Health experts reported a significant increase in infant deaths in Western U.S. after the Fukushima nuclear plant disaster. Update June 21: The data are unfortunately cherry-picked, so no conclusions should be drawn from them. Many thanks to all the readers who took the trouble to dig deeper and expose the flaws in these authors' report.
Janette D. Sherman, M.D. and Joseph Mangano reported:
The recent CDC Morbidity and Mortality Weekly Report indicates that eight cities in the northwest U.S. (Boise ID, Seattle WA, Portland OR, plus the northern California cities of Santa Cruz, Sacramento, San Francisco, San Jose, and Berkeley) reported the following data on deaths among those younger than one year of age:
4 weeks ending March 19, 2011 - 37 deaths (avg. 9.25 per week)
10 weeks ending May 28, 2011 - 125 deaths (avg.12.50 per week)
This amounts to an increase of 35% (the total for the entire U.S. rose about 2.3%), and is statistically significant. Of further significance is that those dates include the four weeks before and the ten weeks after the Fukushima Nuclear Power Plant disaster.
Source:
http://www.counterpunch.org/...
While correlation does not necessarily prove causation, these data are alarming. While infant deaths (below 1 yr old) rose 2.3% for the U.S. as a whole, these Pacific Northwestern and Northern California points suffered a 35% increase, obviously a significant difference.

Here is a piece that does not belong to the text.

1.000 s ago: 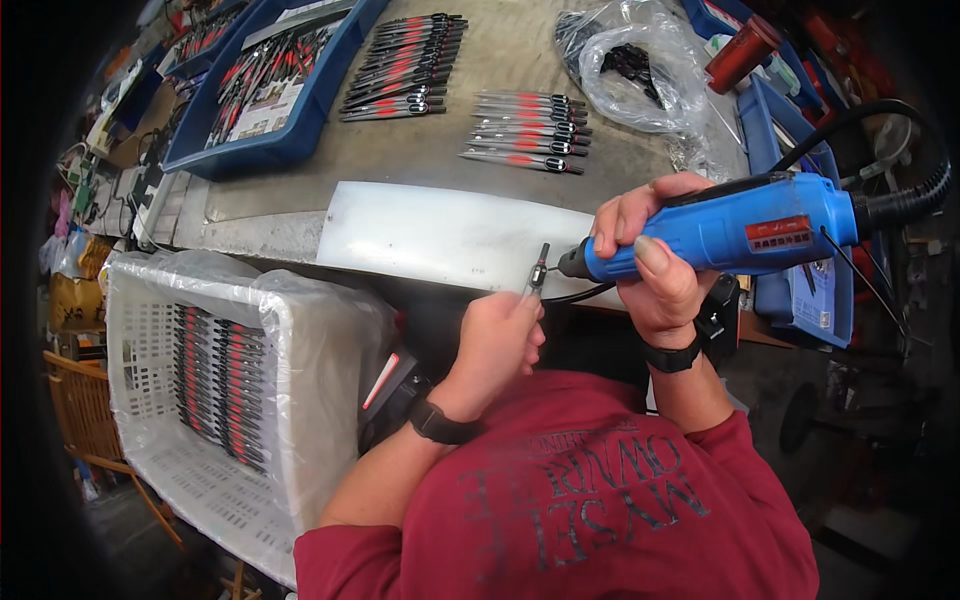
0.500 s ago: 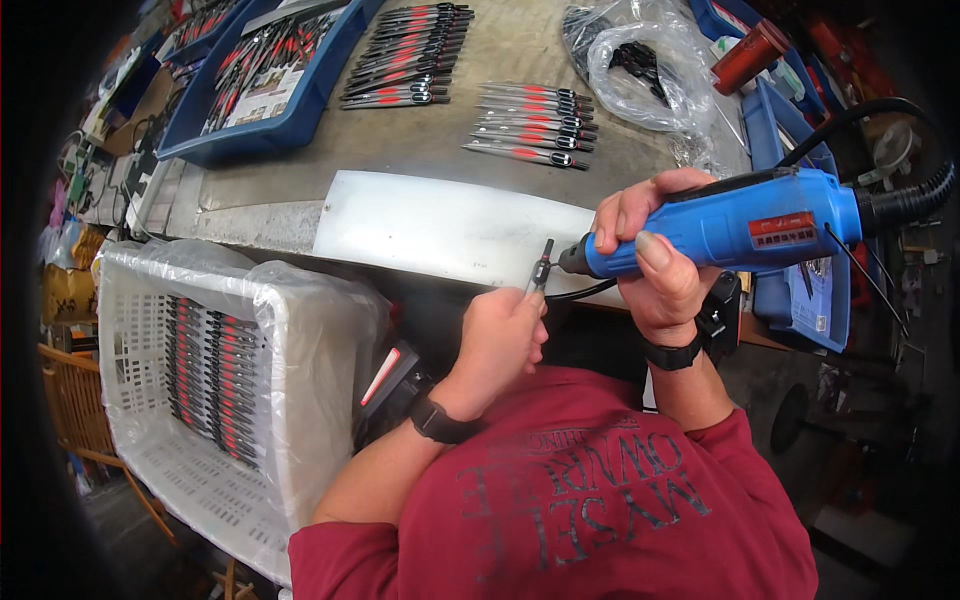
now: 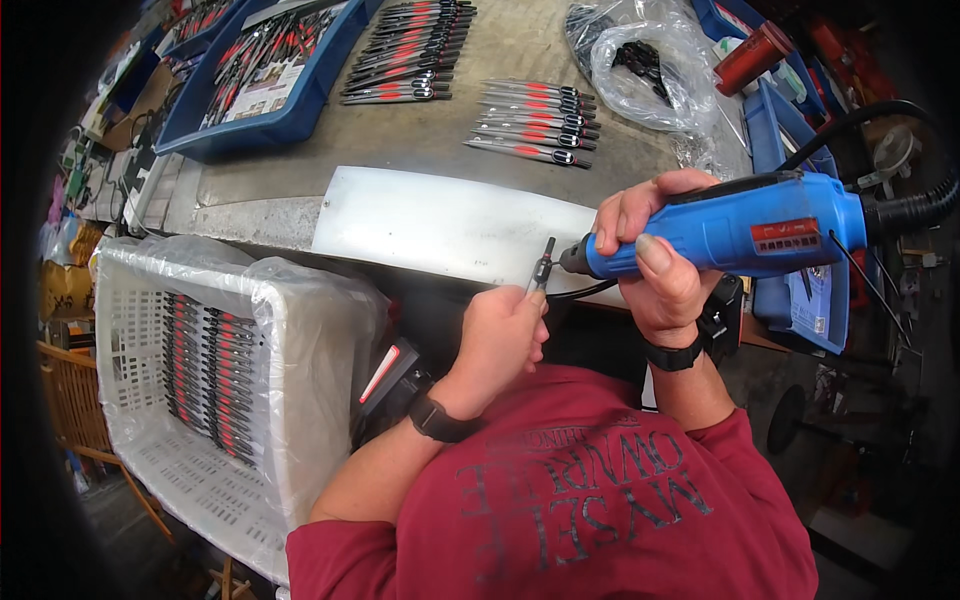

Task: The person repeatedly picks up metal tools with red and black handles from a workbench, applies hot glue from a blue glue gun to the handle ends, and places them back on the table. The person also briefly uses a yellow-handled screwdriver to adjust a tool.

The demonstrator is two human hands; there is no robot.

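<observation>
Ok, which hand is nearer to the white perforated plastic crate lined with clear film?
Left. The left hand is right of the crate, apart from it, holding a slim grey pen-like piece; the right hand is farther right, gripping a blue cylindrical power tool.

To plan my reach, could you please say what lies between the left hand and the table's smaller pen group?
Past the pen in the left hand, the head view shows a white board, then tabletop, before those pens.

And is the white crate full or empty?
Partly filled: the white crate holds two columns of pen-shaped pieces, its slotted surface showing beside them.
</observation>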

Wind currents carry any contaminated air across the Pacific, with the West Coast being hit the hardest of the continental U.S. During nuclear testing in the Pacific, it was well-known that the Pacific Northwest had elevated levels of strontium-90.
The authors describe the effects upon small children:
Spewing from the Fukushima reactor are radioactive isotopes including those of iodine (I-131), strontium (Sr-90) and cesium (Cs-134 and Cs-137) all of which are taken up in food and water. Iodine is concentrated in the thyroid, Sr-90 in bones and teeth and Cs-134 and Cs-137 in soft tissues, including the heart. The unborn and babies are more vulnerable because the cells are rapidly dividing and the delivered dose is proportionally larger than that delivered to an adult.
A Google news search turned up this report Monday and I didn't find it on DKos and wanted to bring it to your attention.